Pero desde aquí les aviso que los Yoremes no se van a dejar. “Tope en lo que tope”. Como dice Felipe Montaño, el Gobernador Yoreme de Ohuira.
KARAM Y LOS AMONIACOS. “Podrán vencer, pero nunca convencer”, como les dijo Miguel de Unamuno a los fascistas de Franco.
KARAM y los Amoniacos. No se les ven caras de muy convencidos. Están solapando un proyecto cargado de irregularidades y corruptelas. ¿Les gustaría vivir con tres tinacos de 25 mil toneladas de amoniaco cada uno, a presiones extremas, en el traspatio de sus casas?. Las Bahías, Lagunas y Esteros del litoral sinaloense, valen más que mil plantas de amoniaco y metanol, solo falta que se rehabiliten, reduzcan las descargas de drenes agrícolas y aguas negras; se desazolven y desarrollen actividades productivas sostenibles como la ostricultura. El litoral sinaloense puede convertirse en una poderosa economía costera con miles de empleos y arraigo territorial.

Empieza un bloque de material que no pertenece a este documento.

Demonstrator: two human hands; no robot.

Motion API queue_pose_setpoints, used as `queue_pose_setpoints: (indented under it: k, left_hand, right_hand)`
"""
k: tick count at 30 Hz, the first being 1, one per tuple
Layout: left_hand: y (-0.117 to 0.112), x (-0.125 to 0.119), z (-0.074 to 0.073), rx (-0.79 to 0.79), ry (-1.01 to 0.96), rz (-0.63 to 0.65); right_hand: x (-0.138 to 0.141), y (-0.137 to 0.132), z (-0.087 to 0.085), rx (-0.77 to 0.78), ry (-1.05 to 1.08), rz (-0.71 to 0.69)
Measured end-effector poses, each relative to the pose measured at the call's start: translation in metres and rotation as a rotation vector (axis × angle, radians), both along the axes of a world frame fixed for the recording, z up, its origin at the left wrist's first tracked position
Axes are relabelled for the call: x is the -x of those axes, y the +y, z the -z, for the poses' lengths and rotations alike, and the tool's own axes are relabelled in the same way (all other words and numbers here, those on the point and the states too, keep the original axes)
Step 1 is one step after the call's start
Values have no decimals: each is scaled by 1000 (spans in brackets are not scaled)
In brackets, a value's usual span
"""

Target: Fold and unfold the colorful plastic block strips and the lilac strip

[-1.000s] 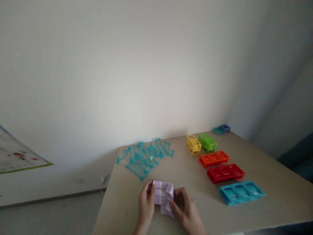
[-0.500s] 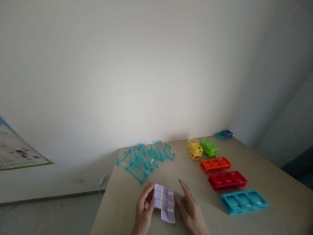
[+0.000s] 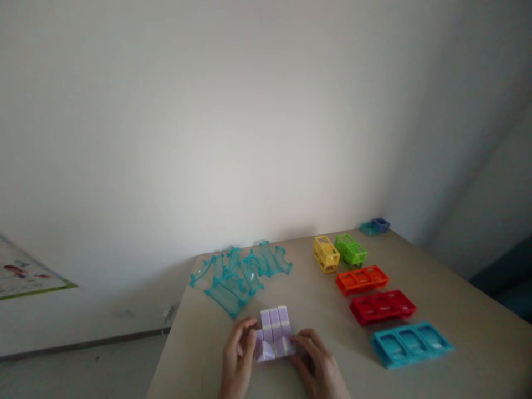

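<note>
A pale purple set of joined plastic tiles (image 3: 275, 334) stands on the beige table (image 3: 457, 288) near its front edge. My left hand (image 3: 238, 360) curls its fingers round the set's left side. My right hand (image 3: 318, 368) grips the lower right side with bent fingers. Both hands hold the purple piece between them, with three tile strips rising upright and a folded flap at the lower left.
A heap of clear teal curved pieces (image 3: 239, 271) lies behind the hands. To the right sit a yellow cube frame (image 3: 326, 254), a green one (image 3: 351, 249), then orange (image 3: 362, 279), red (image 3: 382, 306) and teal (image 3: 411, 343) tile strips. Small blue pieces (image 3: 376, 225) rest at the far corner.
The purple tiles were folded from a flatter, spread shape into an upright block. My right hand, open half a second ago, has closed back onto the piece.
</note>
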State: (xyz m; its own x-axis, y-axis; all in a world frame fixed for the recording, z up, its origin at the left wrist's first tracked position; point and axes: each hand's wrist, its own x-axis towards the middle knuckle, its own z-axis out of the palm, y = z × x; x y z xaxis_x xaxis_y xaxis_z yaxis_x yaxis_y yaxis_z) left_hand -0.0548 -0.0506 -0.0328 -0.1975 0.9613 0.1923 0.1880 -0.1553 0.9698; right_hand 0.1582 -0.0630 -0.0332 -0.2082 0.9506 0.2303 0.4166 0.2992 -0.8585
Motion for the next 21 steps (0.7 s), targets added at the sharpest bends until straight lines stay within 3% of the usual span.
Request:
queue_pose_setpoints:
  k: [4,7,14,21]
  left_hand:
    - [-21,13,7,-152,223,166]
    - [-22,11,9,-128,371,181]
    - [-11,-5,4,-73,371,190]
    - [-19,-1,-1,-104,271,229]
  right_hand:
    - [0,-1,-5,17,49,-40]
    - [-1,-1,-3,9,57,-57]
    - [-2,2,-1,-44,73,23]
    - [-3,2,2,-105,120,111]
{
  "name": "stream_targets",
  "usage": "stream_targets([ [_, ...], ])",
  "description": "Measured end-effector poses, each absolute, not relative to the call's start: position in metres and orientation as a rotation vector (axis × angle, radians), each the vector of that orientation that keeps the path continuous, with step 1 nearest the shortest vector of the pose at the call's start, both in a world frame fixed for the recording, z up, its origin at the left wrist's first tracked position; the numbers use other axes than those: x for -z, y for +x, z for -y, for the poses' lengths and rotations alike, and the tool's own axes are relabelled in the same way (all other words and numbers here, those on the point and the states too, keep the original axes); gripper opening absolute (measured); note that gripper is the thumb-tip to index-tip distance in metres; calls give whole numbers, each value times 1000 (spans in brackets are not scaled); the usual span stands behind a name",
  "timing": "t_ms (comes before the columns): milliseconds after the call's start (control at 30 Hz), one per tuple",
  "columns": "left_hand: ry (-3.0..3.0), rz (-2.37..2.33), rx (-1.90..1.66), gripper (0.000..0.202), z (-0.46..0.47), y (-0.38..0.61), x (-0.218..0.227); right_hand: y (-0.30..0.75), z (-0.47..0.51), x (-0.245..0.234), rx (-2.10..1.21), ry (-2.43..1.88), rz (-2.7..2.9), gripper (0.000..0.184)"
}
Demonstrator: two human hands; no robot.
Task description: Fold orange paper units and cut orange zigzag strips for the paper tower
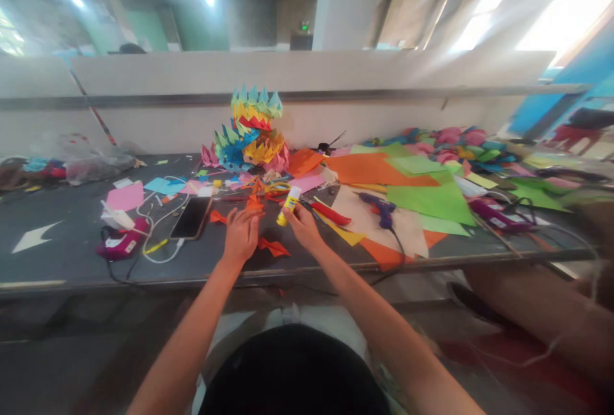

Aquí está la trampa de la Consulta del 2022. Se incluyeron 11 comunidades de la zona de amortiguamiento, alejadas de la Zona dd Alto Riesgo( peligro inmediato a la salud y la vida), en esas se hizo proselitismo a favor de GPO con apoyos en cemento, láminas, despensas y dinero. Esas votaron a favor de la Planta de Amoniaco.
Las 4 comunidades, marcadas con el círculo naranja, son las de Peligro inmediato para la salud y la vida. Esas votaron en contra.